I also think that you may opt out from /etc/devd.conf, /etc/devfs.rules[1] and leave only /etc/devs.conf file (In this file is also a few examples. Worth a look). For example, for the acd0 device it looks (I give it only for certainty); 
	
	



```
# Allow members of the group operator to mount the cdrom.
own     /dev/acd0       root:operator
perm    /dev/acd0       0660
```
 In my case after changing permission for /dev/acd0 to - if I remember *0666* - I can mount cd as a regular user in the home directory. Similar to floppy etc.


			
				dgmm said:
			
		

> ...that detected the camera logged in as user before I installed fusefs_ghotofs.


 So maybe try to remove *fusefs_gphotofs*? I see that there is  no options to configure. Have a look on sysutils/fusefs-kmod.


[1]Returning to /etc/devfs.rules file. Maybe create usb group, then add user and put these lines to /etc/devfs.rules]

```
[usb_dev=10]
add path 'usb/*' mode 0660 group usb
add path 'da*s*' mode 0660 group usb
```
 The usb/* should set the permissions for using some camera protocol. The da*s* should do the same thing but for USB Mass Storage devices. Of course you must add to the /etc/rc.conf file; 
	
	



```
devfs_system_ruleset="usb_dev"
```
 and restart *devfs*. Browse /boot/defaults/loader.conf file for finding something interesting/useful.


----------



## dgmm (May 14, 2011)

It seems to be something more fundamental in the USB access chain of events.

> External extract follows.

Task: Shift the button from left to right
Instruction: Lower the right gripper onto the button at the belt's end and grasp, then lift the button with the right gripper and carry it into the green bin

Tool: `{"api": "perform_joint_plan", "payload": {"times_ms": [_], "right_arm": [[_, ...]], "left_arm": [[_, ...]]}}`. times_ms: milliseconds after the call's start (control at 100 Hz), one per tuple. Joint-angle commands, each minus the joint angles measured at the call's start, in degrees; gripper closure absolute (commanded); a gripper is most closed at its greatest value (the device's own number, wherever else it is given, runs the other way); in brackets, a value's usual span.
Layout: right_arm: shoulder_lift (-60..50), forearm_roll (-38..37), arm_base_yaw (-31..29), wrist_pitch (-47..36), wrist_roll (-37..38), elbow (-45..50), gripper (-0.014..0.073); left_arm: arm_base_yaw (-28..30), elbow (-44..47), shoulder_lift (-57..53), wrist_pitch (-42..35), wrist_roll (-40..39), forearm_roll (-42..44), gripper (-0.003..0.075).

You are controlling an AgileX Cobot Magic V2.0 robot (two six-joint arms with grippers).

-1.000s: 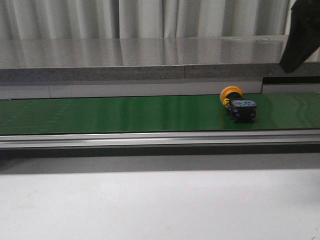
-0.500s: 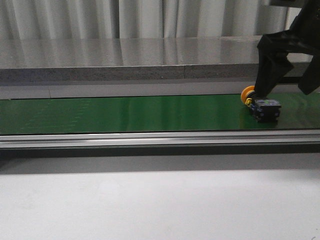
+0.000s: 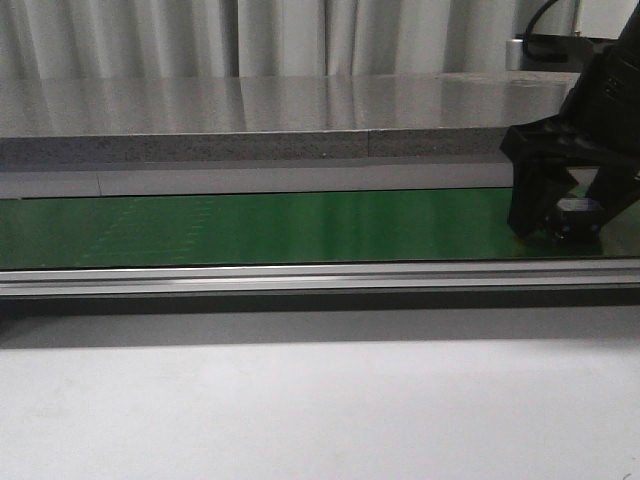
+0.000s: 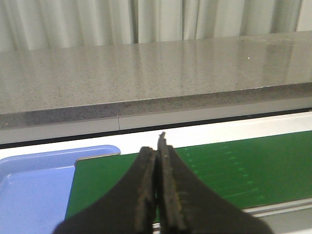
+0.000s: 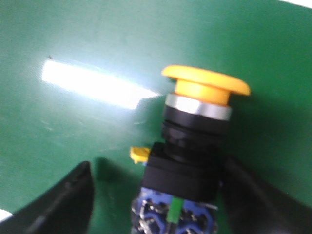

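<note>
The button lies on its side on the green belt (image 3: 300, 225) at the far right. In the right wrist view I see its yellow-orange cap (image 5: 206, 86) and its black body (image 5: 183, 173) with a blue end and a green mark. My right gripper (image 5: 157, 166) is open, with one finger on each side of the body; the left finger (image 5: 58, 204) stands apart from it. In the front view the right gripper (image 3: 562, 205) is down on the belt and hides most of the button (image 3: 577, 213). My left gripper (image 4: 157, 146) is shut and empty above the belt's left end.
A blue tray (image 4: 34, 185) sits at the belt's left end. A metal rail (image 3: 300, 277) runs along the belt's near edge. A grey stone ledge (image 3: 250, 110) and curtains stand behind the belt. A white table surface (image 3: 300, 410) lies in front.
The button has travelled to the right along the belt. My right gripper has come down from the upper right and now straddles it, hiding its cap in the front view.
</note>
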Motion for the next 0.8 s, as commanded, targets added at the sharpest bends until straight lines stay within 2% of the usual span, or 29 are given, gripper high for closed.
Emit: {"api": "perform_joint_plan", "payload": {"times_ms": [0,50,140,480,590,790], "right_arm": [[-2.0,-0.1,-0.1,-1.9,-0.8,-1.7,0.0227],[-2.0,-0.1,-0.1,-1.9,-0.8,-1.7,0.0303],[-2.0,-0.1,-0.1,-1.3,-0.8,-1.7,0.0356],[-4.6,-2.5,-2.1,3.9,-0.8,-6.8,0.0358],[-6.0,-3.2,-5.0,5.3,-1.7,-8.7,0.0358],[-6.4,-3.2,-12.9,8.6,-9.1,-12.4,0.0358]], "left_arm": [[-0.4,-1.7,0.5,-4.1,-0.1,-0.4,0.0740],[-0.4,-1.7,0.5,-4.1,-0.1,-0.4,0.0740],[-0.4,-1.7,0.5,-4.1,-0.1,-0.4,0.0740],[-0.4,-1.7,0.5,-4.1,-0.1,-0.4,0.0740],[-0.4,-1.7,0.5,-4.1,-0.1,-0.4,0.0740],[-0.4,-1.7,0.5,-4.1,-0.1,-0.4,0.0740]]}}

I've now kldunloaded fuse.ko, pkg_deleted all three fusefs related ports, removed libgphoto2 and reinstalled from ports, tried creating group usb, added my user to it, did perm and own to root:usb in devfs.conf (and restarted both devfs and devd).  Neither camera detected by *gphoto2 --auto-detect*, both are detected by root user.

I've also discovered now that as a user, my USB scanner is no longer detected.  I think I'll take this problem off to the FreeBSD newsgroups, relevant mailing list(s) and/or contact the gphoto2 port maintainer.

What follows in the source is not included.